I was wondering how I could, perhaps:

  1. Find out which files are corrupted and restore them from a backup
  2. Reset the transaction on the filesystem to remove the errors
  3. Ignore the errors while balancing

...or any other reasonable solution.

Thanks!

dkd6
  • 155
  • 1
  • 9
  • It might be a bit late, but I want to explain a bit about btrfs which you not seem to know. In contrast to many other filesystems btrfs is able to do checksum not only for the metadata, but also for the data itself. Usually when btrfs detects any filesystems errors, it will automatically try to fix those errors. Fixing an error means to use a backup copy from DUP or RAID1. If no such copy is available, btrfs will just notices the system that a file is corrupt. Usually the system admin should now use a real backup to restore the lost data. What you have done, is ignoring data loses. – paladin Apr 25 '22 at 12:42
  • Next time when you see such error, it's not a btrfs error, but your data is corrupted and you should recover from backup, if possible. In contrast, ext4 and other filesystems only try to be happy around there metadata state. It's totally possible to lose data when using ext4 and not knowing it. btrfs on the other side, knows when it has lost data, that's an key advantage over ext4. – paladin Apr 25 '22 at 12:45
  • Hi, Thanks for clarifyng. What I eventually ended up doing was restoring the data from a backup onto the newly formatted filesystem. Looking at similar posts online, I could see that in most cases `dmesg` shows the path of the corrupt files discovered - yet in my case I could only see the`parent transid verify failed` errors, which I find confusing... – dkd6 Apr 27 '22 at 11:39

1 Answers1

1

I've made a few extra attempts to solve this and eventually only a clean filesystem reformat solved the issue.

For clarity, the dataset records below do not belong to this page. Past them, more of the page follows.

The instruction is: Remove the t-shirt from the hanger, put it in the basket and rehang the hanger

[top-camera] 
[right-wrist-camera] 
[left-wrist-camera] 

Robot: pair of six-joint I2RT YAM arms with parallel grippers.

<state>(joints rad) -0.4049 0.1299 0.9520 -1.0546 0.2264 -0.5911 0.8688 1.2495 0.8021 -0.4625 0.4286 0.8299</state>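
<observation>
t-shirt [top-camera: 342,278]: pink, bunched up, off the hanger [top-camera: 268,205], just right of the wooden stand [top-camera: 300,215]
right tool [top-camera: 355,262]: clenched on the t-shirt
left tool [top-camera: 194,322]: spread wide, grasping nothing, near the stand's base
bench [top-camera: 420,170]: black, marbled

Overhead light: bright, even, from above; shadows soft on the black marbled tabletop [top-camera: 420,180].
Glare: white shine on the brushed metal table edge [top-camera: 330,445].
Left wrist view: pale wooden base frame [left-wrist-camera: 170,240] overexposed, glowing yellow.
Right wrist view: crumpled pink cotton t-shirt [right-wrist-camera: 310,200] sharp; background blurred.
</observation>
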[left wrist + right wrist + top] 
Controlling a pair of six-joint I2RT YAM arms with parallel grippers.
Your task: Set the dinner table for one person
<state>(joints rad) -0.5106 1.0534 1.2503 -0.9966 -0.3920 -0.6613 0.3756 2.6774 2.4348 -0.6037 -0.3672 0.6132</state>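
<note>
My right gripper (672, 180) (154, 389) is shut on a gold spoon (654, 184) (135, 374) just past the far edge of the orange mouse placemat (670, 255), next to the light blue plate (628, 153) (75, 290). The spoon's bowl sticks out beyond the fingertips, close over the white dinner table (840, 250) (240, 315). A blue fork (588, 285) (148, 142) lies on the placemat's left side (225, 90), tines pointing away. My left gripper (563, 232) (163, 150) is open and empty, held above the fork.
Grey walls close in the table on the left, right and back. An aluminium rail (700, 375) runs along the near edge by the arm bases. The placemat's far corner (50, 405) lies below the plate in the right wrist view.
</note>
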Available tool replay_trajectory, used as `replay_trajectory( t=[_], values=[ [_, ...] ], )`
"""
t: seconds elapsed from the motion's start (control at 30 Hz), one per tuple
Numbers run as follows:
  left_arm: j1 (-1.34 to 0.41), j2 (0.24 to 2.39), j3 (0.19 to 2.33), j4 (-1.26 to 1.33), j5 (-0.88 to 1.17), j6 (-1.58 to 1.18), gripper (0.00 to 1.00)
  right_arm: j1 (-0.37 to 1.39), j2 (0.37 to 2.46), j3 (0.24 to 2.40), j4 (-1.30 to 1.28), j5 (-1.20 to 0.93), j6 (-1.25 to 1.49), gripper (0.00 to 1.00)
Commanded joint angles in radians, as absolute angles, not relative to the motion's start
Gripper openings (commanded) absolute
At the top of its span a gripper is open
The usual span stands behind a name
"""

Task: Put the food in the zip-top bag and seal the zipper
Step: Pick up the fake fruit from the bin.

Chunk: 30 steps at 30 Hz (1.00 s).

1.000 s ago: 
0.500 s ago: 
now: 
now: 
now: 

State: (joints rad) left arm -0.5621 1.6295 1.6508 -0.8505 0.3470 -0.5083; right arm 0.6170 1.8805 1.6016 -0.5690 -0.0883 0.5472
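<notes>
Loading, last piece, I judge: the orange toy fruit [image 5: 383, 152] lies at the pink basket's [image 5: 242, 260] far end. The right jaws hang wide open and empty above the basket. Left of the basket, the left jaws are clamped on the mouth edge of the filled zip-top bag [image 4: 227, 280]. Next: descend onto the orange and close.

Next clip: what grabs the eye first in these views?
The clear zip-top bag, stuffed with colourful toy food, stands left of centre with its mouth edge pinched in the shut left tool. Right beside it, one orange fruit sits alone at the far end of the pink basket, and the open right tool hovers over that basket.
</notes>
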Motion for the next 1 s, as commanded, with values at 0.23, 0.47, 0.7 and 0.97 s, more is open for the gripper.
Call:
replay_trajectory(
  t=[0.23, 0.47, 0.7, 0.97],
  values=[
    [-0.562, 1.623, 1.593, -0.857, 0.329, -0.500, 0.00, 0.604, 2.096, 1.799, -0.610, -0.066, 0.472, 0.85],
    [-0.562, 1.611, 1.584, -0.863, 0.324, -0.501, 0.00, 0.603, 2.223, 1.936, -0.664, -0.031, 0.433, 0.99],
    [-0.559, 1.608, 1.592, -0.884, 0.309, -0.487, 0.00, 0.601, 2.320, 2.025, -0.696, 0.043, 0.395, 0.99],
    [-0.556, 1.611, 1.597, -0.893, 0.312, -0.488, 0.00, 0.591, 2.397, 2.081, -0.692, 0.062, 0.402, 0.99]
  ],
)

Once I transefered the data out of the disks I tried two dangerous commands - btrfs check --init-csum-tree and a btrfs check --repair - neither of which did any harm but did not solve the issue.

After reformatting, I transferred the data back on the filesystem again, ran a btrfs filesystem balance and a btrfs filesystem scrub, and now everything is working again.

Cheers!

dkd6
  • 155
  • 1
  • 9